MADRID, Jan 19 (APM) - The U.S. Food and Drug Administration’s panel on antimicrobials has rejected Grifols’ Pulmaquin, which the company acquired in 2013 and which had been expected to make $300 million sales over the next three years, financial El Economista reported on Wednesday.
“Grifols has just gone, for the first time, through one of the worst nightmares for a pharmaceutical company, as one of its drugs has been rejected after enormous amounts of money were invested in its development,” El Economista said.
The Catalonian firm acquired the drug in 2013 and had already spent € 65 million on it when the panel’s opinion was published.
The panel voted 12 to three against the approval of the drug. The Food and Drug Administration (FDA) does not automatically follow the panel’s verdict, but it takes it into consideration. A final decision by the agency is expected before January 26, El Economista noted.
Grifols acquired the licence for Pulmaquin and fellow inhaled ciprofloxacin drug Lipoquin by buying 35% of the U.S. Aradigm Corporation for $26 million. From that point, all research, development and advertising costs were Grifols’ responsibility, the financial added.
The financial quoted Igor Gonda, Aradigm’s president, as saying: “Although we are disappointed with the outcome of the vote, we are still confident about the drug’s safety and tolerability”.
In an unrelated Thursday story, financial Expansión reported that Grifols will benefit from U.S. president Donald Trump’s tax reform and the company’s revenue will increase due to strong results in the blood derivatives market.
EC to look into Andalusia’s tenders
The drug tendering system in Andalusia will be investigated by the European Commission after it was challenged by regional pharmacists’ association Afaran, daily El Mundo reported on Monday.
The association was officially informed about the investigation in a letter signed by Cecilia Wikström, chair of the committee on petitions, El Mundo reported.
Afaran argues that the tendering system is problematic and includes a number of irregularities. According to the association, patients suffer the consequences in the form of low-quality medicines and frequent supply shortages.

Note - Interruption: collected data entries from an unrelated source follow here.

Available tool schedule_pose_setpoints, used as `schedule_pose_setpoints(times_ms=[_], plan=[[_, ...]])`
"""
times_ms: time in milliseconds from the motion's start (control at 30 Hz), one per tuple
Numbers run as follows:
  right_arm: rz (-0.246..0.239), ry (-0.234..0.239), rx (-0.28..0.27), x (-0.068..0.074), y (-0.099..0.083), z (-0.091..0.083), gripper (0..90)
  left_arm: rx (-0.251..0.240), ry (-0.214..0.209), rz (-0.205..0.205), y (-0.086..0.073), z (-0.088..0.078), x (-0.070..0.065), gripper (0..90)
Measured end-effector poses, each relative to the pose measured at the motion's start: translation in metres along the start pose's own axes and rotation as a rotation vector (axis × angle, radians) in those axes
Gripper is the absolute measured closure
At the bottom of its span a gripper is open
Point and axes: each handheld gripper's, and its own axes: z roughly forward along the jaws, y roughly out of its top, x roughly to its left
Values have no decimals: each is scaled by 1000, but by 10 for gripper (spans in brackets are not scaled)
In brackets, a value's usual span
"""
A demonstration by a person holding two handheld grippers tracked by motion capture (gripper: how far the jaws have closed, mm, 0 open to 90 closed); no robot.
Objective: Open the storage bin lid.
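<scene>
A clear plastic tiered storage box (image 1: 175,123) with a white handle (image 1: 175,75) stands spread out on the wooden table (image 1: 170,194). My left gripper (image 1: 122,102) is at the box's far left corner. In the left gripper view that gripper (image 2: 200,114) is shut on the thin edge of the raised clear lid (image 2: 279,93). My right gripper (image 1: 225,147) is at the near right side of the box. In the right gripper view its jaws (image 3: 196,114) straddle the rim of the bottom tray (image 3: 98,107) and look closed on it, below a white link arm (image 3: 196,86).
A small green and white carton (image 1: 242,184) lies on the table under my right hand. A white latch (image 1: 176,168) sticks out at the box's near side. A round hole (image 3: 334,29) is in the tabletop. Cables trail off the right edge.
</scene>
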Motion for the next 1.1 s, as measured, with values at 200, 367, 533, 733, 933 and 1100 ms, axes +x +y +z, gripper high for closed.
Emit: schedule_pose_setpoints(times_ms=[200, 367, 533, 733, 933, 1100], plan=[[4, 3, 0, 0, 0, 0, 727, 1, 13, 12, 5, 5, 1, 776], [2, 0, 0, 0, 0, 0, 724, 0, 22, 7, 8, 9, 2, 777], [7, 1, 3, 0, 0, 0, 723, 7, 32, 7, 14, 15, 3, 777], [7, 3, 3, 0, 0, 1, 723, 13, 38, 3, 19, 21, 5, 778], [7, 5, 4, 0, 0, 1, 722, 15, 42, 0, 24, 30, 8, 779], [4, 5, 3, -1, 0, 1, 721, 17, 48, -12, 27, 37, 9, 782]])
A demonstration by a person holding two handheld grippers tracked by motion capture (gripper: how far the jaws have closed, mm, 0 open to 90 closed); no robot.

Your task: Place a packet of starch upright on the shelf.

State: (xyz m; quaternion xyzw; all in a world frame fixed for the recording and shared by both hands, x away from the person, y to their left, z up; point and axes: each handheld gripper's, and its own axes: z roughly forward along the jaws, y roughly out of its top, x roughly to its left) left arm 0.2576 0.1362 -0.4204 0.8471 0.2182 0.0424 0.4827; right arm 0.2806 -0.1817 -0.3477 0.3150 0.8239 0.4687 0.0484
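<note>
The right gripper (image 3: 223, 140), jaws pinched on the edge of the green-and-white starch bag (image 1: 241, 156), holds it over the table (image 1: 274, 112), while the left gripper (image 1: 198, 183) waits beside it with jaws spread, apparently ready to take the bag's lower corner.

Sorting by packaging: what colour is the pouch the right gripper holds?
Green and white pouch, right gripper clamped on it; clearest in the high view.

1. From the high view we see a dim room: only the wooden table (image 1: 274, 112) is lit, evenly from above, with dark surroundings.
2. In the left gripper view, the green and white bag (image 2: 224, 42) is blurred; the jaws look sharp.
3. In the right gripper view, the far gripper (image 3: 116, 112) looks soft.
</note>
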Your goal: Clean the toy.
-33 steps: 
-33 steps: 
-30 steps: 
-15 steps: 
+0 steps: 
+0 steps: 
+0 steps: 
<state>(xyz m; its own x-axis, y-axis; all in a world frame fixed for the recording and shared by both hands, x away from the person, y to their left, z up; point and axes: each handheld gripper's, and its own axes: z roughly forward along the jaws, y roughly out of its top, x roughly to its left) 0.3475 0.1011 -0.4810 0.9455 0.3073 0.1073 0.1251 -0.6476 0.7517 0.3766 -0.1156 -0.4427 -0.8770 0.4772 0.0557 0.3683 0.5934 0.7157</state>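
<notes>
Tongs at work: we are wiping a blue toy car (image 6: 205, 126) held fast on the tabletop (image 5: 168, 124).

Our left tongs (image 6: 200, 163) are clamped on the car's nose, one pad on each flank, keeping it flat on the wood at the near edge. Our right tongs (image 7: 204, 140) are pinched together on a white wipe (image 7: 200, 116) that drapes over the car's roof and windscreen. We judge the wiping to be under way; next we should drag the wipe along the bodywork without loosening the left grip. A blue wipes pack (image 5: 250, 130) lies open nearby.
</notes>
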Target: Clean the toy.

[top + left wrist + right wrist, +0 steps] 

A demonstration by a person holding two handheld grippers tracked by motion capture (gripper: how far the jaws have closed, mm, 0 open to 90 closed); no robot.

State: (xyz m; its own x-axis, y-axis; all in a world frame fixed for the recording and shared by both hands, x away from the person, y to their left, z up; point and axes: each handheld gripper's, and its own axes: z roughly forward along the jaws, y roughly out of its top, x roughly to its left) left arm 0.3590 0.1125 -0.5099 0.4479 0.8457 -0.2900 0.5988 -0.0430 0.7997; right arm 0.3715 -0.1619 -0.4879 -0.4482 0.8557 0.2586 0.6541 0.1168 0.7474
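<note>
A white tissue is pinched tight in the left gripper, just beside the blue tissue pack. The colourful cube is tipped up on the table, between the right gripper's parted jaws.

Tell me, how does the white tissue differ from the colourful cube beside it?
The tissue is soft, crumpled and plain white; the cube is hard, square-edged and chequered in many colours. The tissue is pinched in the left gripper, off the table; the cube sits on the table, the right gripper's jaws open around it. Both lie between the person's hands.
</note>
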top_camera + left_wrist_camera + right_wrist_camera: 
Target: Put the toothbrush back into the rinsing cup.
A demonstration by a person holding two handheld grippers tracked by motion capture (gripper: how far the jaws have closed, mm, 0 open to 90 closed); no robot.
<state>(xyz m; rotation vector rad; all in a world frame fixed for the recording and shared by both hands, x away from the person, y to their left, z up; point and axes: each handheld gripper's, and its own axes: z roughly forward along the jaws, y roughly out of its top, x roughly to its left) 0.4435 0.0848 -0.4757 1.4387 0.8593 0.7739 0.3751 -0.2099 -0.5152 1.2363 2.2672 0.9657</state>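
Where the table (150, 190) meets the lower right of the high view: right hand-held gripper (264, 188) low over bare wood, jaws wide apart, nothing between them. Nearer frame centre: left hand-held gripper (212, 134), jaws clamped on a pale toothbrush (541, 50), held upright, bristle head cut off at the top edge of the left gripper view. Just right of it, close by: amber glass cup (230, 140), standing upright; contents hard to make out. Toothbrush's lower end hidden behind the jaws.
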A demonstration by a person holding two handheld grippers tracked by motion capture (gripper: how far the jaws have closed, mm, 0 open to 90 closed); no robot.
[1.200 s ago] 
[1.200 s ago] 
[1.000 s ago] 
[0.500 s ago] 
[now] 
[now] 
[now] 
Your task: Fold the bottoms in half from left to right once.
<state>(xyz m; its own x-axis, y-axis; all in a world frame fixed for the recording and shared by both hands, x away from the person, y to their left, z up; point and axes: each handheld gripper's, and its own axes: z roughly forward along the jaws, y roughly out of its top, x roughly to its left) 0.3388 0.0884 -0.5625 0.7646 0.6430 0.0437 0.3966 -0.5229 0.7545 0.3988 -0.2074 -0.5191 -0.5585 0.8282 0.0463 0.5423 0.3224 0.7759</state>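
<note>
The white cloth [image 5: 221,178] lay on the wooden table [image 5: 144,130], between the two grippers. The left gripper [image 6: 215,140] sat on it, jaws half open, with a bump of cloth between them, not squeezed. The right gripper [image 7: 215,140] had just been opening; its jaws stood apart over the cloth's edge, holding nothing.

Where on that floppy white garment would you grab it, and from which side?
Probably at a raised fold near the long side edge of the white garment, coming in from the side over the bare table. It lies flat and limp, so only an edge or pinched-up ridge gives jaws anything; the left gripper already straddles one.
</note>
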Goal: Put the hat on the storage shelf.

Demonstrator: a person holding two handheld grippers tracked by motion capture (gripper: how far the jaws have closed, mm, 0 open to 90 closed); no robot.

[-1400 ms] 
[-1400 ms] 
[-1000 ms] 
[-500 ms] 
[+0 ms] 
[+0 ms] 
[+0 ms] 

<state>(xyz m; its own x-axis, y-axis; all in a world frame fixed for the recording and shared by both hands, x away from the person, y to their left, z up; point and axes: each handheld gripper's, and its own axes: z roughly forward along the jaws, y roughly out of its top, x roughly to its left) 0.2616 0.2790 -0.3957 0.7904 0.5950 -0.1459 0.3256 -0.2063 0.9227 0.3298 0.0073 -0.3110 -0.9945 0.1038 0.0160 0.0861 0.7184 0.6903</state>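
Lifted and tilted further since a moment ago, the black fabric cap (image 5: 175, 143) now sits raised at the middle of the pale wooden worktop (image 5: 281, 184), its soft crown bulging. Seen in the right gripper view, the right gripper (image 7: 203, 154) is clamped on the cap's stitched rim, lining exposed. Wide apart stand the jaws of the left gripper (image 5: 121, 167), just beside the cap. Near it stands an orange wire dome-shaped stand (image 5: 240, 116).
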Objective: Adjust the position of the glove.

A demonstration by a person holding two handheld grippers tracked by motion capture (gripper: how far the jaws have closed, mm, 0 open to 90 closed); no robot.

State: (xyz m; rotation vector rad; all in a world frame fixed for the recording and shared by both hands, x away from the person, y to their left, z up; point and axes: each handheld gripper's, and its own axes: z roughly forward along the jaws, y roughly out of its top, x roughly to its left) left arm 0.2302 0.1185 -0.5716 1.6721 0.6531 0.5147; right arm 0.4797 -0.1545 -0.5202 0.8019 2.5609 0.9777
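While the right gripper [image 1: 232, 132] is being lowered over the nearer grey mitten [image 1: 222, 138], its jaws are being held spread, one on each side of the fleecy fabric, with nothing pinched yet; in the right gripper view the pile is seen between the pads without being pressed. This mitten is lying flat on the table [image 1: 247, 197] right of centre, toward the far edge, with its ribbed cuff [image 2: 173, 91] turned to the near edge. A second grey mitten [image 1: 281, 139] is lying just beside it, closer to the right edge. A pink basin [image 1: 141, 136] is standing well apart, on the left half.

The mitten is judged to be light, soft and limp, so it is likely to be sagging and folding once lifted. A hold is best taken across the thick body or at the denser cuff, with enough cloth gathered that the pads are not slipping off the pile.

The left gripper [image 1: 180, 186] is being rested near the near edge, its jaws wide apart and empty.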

Tenders launched by the region have been challenged since they were first implemented, with a number of court cases and an investigation by the Spanish ombudsman. This institution came down in favour of Afaran in a 2016 report which said patients in Andalusia lack access to drugs which are available in other Spanish regions, the newspaper said. (APMHE 51468
The regional government has said roughly 12% of drugs put out to tender are affected by supply shortages, and blamed distributors and community pharmacies, the newspaper added.
Janssen’s Imbruvica approved for reimbursement
Janssen’s Imbruvica (ibrutinib) has been approved for reimbursement in Spain as a first-line treatment for chronic lymphocytic leukaemia (CLL), medical journals Gaceta Médica, Acta Sanitaria and Redacción Médica and IM Médico Hospitalario reported on Thursday. TV channel Cuatro also carried the story on its website on Thursday. Financial El Economista carries it on Friday.
Acta Sanitaria said approval of the drug is a step further into a future where these patients will not need chemotherapy.
Redacción Médica said that over 80% of patients can benefit from Imbruvica. The journal quoted Francesc Bosch, an oncologist at Vall d’Hebron University Hospital in Barcelona, as saying: “The approval is great news for patients with chronic lymphocytic leukaemia”. According to Bosch, only patients with concomitant conditions or those who are being treated with certain drugs cannot be treated with Imbruvica.
Imbruvica is administered orally once a day, thus improving patients’ quality of life, and it lacks the toxicities associated with chemotherapy, Redacción Médica added.
Presumed Agreal victims sue health ministry
Two associations representing women who were administered Sanofi/Grünenthal's Agreal (veralipride) to alleviate menopausal hot flashes have sued the Spanish ministry of health over violation of fundamental rights, dailies El Periódico and 20 Minutos reported on Thursday. Both newspapers referred to Sanofi as the manufacturer and did not mention Grünenthal.
In these kinds of cases, the institution concerned by a lawsuit must respond to the plaintiff within 20 days. After that, the case will be heard in the National High Court (Audiencia Nacional), 20 Minutos reported.
Agreal was withdrawn from the Spanish market in 2005. A report by experts from the Alcalá de Henares University said the drug’s side effects are well-documented, 20 Minutos added.
The associations claim the manufacturer knew it was dangerous to take Agreal for long periods. They have had access to clinical trials which registered a number of neurological and psychiatric side effects. These trials were provided to representatives of the associations by the European Medicines Agency (EMA), the newspaper noted.